A single figure is required: the number of lines below in which the word "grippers" occurs.
+ + + + +
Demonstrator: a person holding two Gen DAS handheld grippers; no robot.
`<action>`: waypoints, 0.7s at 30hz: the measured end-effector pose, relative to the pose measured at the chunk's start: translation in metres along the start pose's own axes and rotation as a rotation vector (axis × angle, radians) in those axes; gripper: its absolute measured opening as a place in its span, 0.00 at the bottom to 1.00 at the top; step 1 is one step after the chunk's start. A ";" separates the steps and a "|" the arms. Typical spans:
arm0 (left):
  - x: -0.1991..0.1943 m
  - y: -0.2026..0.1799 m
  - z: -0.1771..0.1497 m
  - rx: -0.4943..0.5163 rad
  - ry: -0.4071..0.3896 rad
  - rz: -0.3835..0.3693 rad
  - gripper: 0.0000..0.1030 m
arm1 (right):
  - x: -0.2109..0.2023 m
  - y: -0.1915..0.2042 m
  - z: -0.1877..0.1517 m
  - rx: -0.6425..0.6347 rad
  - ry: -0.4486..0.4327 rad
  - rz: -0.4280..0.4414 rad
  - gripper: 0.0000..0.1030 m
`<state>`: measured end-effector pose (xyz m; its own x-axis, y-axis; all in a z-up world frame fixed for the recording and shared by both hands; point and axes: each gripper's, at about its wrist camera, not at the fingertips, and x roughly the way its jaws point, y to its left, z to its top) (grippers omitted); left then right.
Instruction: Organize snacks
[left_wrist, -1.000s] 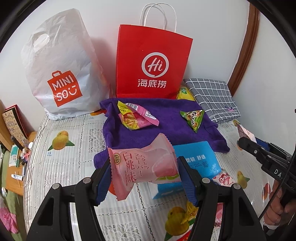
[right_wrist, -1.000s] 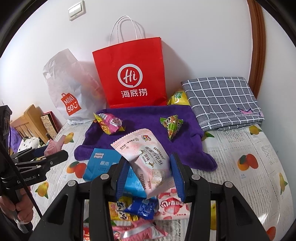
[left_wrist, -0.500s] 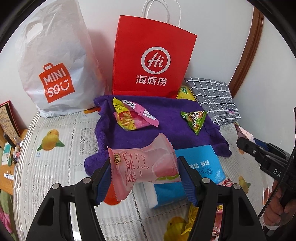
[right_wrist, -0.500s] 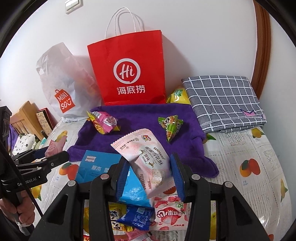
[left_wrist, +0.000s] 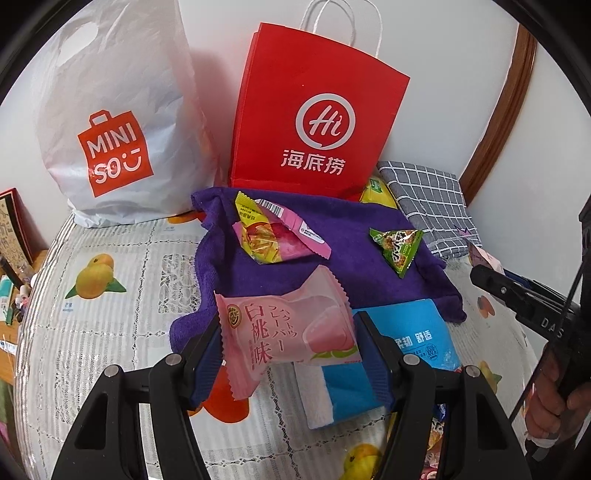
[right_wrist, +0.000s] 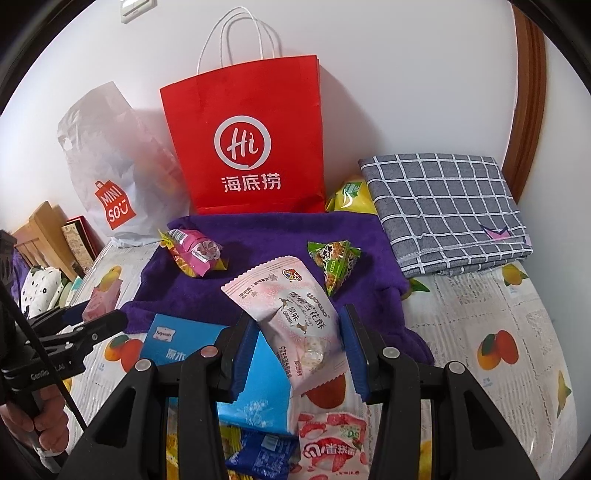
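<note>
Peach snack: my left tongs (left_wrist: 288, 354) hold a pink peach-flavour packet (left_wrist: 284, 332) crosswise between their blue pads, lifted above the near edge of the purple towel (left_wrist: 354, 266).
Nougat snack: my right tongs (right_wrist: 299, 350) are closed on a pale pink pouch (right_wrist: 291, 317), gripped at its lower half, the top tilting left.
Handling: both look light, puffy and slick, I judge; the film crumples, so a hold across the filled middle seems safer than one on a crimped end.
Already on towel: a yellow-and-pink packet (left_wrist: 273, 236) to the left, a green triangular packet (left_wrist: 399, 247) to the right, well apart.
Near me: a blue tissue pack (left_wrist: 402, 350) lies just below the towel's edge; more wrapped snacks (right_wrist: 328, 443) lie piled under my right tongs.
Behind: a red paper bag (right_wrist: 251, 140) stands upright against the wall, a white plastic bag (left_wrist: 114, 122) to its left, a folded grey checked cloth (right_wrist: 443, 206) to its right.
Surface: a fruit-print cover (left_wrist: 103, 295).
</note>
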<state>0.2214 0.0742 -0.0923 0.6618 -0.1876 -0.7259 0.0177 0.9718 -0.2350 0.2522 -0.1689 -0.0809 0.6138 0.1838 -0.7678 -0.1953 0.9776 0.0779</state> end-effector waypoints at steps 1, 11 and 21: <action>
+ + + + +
Solution
2